# Task to complete:
Find how many lines of the listing include the string "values", and report only that figure.

# Data records:
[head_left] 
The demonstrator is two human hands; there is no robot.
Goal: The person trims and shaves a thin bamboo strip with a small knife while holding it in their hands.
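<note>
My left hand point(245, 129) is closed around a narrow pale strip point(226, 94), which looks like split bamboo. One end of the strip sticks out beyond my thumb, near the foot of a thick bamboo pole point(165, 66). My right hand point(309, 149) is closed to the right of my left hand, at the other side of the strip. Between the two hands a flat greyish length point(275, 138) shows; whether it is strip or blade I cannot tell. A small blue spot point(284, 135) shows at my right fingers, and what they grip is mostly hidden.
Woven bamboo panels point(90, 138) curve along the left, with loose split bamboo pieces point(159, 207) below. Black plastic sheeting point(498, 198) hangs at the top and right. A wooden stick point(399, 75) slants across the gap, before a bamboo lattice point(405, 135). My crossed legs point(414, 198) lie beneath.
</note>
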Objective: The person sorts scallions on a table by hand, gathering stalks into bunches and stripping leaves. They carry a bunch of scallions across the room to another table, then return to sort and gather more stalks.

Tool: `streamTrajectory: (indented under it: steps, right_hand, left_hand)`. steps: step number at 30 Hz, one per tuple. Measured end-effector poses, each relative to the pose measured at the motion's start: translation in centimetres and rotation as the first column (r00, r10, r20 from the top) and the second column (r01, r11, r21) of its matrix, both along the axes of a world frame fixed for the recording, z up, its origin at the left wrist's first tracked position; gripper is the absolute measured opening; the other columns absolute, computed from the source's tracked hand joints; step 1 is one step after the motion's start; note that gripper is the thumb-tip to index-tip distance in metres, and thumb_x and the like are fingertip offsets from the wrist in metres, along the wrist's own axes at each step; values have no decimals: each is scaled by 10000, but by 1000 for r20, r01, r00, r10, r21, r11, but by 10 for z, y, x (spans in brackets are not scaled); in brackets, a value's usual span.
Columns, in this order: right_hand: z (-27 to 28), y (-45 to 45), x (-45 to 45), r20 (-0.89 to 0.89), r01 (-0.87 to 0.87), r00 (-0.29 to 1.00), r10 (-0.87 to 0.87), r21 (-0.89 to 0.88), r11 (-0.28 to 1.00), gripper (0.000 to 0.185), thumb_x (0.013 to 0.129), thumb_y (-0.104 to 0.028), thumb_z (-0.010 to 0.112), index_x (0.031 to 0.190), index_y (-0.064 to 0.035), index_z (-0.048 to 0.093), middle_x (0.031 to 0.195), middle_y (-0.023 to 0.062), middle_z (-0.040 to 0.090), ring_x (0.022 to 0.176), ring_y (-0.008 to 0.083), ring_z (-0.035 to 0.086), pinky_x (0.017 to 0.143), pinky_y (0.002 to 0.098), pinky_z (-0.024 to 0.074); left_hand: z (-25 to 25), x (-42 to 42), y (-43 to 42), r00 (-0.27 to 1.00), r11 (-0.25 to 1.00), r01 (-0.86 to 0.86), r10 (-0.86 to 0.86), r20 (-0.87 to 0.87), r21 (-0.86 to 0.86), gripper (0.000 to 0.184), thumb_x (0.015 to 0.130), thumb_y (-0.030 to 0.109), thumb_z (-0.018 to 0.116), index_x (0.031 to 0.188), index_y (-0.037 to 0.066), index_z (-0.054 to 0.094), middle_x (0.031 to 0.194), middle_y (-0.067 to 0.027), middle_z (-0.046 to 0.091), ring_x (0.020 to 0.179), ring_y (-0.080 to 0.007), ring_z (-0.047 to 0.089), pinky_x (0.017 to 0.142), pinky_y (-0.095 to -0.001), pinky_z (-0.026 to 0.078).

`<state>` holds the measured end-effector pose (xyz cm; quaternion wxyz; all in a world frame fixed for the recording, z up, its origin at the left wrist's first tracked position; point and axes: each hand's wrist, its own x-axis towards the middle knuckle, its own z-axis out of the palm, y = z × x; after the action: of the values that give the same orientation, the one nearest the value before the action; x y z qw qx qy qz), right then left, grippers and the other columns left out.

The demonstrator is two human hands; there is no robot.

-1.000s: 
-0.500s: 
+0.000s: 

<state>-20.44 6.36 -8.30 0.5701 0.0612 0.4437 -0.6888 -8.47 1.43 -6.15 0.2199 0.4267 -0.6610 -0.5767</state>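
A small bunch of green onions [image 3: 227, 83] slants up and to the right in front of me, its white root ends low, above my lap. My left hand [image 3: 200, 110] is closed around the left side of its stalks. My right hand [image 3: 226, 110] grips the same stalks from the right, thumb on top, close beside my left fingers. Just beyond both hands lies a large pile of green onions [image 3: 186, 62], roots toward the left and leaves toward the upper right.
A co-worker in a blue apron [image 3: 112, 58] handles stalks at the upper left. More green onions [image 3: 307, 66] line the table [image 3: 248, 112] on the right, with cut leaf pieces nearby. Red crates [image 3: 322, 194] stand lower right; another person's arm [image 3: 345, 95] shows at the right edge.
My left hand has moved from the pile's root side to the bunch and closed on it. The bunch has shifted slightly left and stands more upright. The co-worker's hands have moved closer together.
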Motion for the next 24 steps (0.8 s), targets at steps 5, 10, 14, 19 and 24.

# Response for this exercise:
2